Start of Block
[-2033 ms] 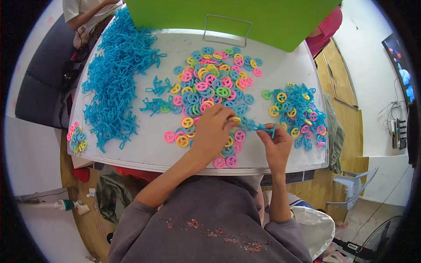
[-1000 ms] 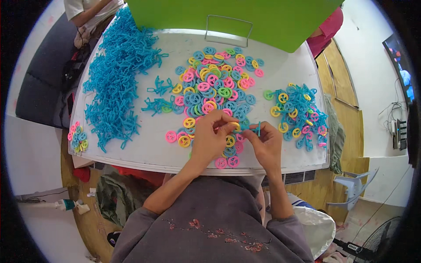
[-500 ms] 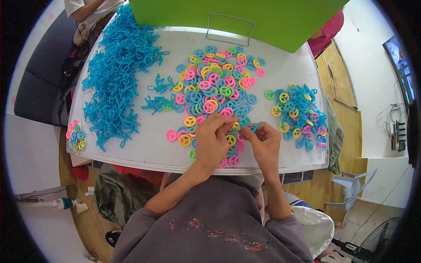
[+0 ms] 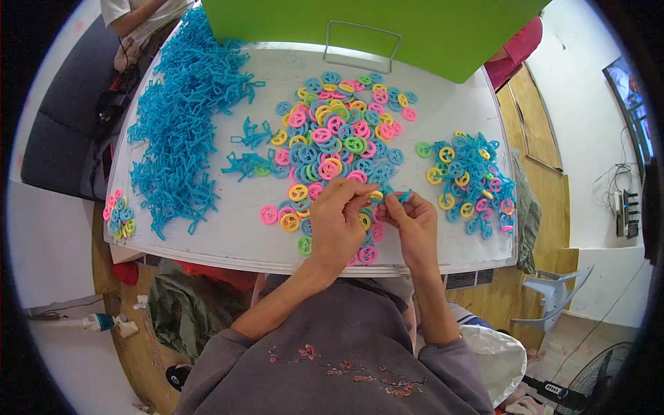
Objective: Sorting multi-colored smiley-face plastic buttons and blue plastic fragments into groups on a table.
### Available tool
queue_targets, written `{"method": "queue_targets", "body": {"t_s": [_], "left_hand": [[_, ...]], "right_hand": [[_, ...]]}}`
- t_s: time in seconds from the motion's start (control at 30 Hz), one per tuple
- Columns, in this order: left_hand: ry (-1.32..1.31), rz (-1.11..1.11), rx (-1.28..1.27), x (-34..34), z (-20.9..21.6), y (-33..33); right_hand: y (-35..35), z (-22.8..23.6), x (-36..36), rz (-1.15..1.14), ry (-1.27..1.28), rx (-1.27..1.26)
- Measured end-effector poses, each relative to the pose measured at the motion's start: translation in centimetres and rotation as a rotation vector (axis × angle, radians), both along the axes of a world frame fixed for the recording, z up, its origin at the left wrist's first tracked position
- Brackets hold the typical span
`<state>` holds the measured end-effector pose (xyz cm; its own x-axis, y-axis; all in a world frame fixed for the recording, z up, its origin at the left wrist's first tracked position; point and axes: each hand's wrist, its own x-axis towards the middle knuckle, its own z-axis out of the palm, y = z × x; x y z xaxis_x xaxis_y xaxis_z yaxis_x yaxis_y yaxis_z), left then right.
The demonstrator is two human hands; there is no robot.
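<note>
Close together over the near side of the table, both my hands are closed in pinches. My left hand [image 4: 337, 225] grips a small yellow plastic wheel [image 4: 375, 196] between thumb and forefinger. A blue plastic frame piece [image 4: 405, 196] sticks out from the fingertips of my right hand [image 4: 415, 232], almost touching the wheel. Beneath and beyond the hands spreads a heap of small spoked wheels [image 4: 335, 125] in pink, yellow, blue and green. My fingers partly hide the held pieces.
A large pile of blue frame pieces [image 4: 176, 124] covers the table's left. At right lies a heap of blue pieces with wheels on them [image 4: 470, 173]. A green board with a wire handle [image 4: 363, 45] stands at the back. Other people sit beyond the far corners.
My right hand has shifted slightly left and turned a little, with the blue frame piece still pinched. My left hand has barely moved, and the yellow wheel shows more clearly at its fingertips.
</note>
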<state>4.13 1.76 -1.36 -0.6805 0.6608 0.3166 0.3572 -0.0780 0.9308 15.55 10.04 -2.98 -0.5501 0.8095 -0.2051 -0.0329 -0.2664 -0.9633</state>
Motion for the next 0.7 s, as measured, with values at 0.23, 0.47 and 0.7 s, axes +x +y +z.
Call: {"method": "queue_targets", "body": {"t_s": [0.23, 0.47, 0.7], "left_hand": [[-0.014, -0.047, 0.052, -0.2, -0.1, 0.1], [-0.450, -0.338, -0.061, -1.4, -0.5, -0.6], [-0.834, -0.481, -0.087, -2.3, 0.3, -1.1]], "right_hand": [[-1.6, 0.8, -0.7, -0.179, -0.139, 0.315], [0.2, 1.0, 0.4, -0.004, -0.154, 0.456], [1.7, 1.4, 2.4, 0.324, 0.249, 0.312]]}}
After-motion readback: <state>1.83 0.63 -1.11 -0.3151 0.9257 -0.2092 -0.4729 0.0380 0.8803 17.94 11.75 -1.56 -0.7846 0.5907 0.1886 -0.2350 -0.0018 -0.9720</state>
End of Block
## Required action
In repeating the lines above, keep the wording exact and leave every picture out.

## Answer for this exercise
[-2033 ms] 
[-1000 ms] 
[-500 ms] 
[+0 ms] 
Objective: Sorting multi-colored smiley-face plastic buttons and blue plastic fragments into groups on a table.
### Available tool
queue_targets, written `{"method": "queue_targets", "body": {"t_s": [_], "left_hand": [[_, ...]], "right_hand": [[_, ...]]}}`
- t_s: time in seconds from the motion's start (control at 30 Hz), one per tuple
- Columns, in this order: left_hand: ry (-1.32..1.31), rz (-1.11..1.11), rx (-1.28..1.27), x (-34..34), z (-20.9..21.6), y (-33..33); right_hand: y (-35..35), z (-22.8..23.6), x (-36..36), rz (-1.15..1.14), ry (-1.27..1.28), rx (-1.27..1.26)
- Measured end-effector poses, each relative to the pose measured at the motion's start: translation in centimetres and rotation as a rotation vector (axis × angle, radians), both along the axes of a world frame fixed for the recording, z up, its origin at the left wrist's first tracked position
- Brackets hold the typical span
`<state>` holds the measured end-effector pose (xyz cm; its own x-axis, y-axis; all in a world frame fixed for the recording, z up, its origin at the left wrist's first tracked position; point and axes: each hand's wrist, its own x-axis towards the middle knuckle, its own z-axis out of the palm, y = z × x; x y z xaxis_x xaxis_y xaxis_z yaxis_x yaxis_y yaxis_z), left then right.
The demonstrator is two human hands; there is no robot.
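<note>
Close together over the near side of the table, both my hands are closed in pinches. My left hand [image 4: 337, 225] grips a small yellow plastic wheel [image 4: 375, 196] between thumb and forefinger. A blue plastic frame piece [image 4: 405, 196] sticks out from the fingertips of my right hand [image 4: 415, 232], almost touching the wheel. Beneath and beyond the hands spreads a heap of small spoked wheels [image 4: 335, 125] in pink, yellow, blue and green. My fingers partly hide the held pieces.
A large pile of blue frame pieces [image 4: 176, 124] covers the table's left. At right lies a heap of blue pieces with wheels on them [image 4: 470, 173]. A green board with a wire handle [image 4: 363, 45] stands at the back. Other people sit beyond the far corners.
My right hand has shifted slightly left and turned a little, with the blue frame piece still pinched. My left hand has barely moved, and the yellow wheel shows more clearly at its fingertips.
</note>
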<state>4.13 1.76 -1.36 -0.6805 0.6608 0.3166 0.3572 -0.0780 0.9308 15.55 10.04 -2.98 -0.5501 0.8095 -0.2051 -0.0329 -0.2664 -0.9633</state>
Motion for the next 0.7 s, as measured, with values at 0.23, 0.47 and 0.7 s, axes +x +y +z.
Call: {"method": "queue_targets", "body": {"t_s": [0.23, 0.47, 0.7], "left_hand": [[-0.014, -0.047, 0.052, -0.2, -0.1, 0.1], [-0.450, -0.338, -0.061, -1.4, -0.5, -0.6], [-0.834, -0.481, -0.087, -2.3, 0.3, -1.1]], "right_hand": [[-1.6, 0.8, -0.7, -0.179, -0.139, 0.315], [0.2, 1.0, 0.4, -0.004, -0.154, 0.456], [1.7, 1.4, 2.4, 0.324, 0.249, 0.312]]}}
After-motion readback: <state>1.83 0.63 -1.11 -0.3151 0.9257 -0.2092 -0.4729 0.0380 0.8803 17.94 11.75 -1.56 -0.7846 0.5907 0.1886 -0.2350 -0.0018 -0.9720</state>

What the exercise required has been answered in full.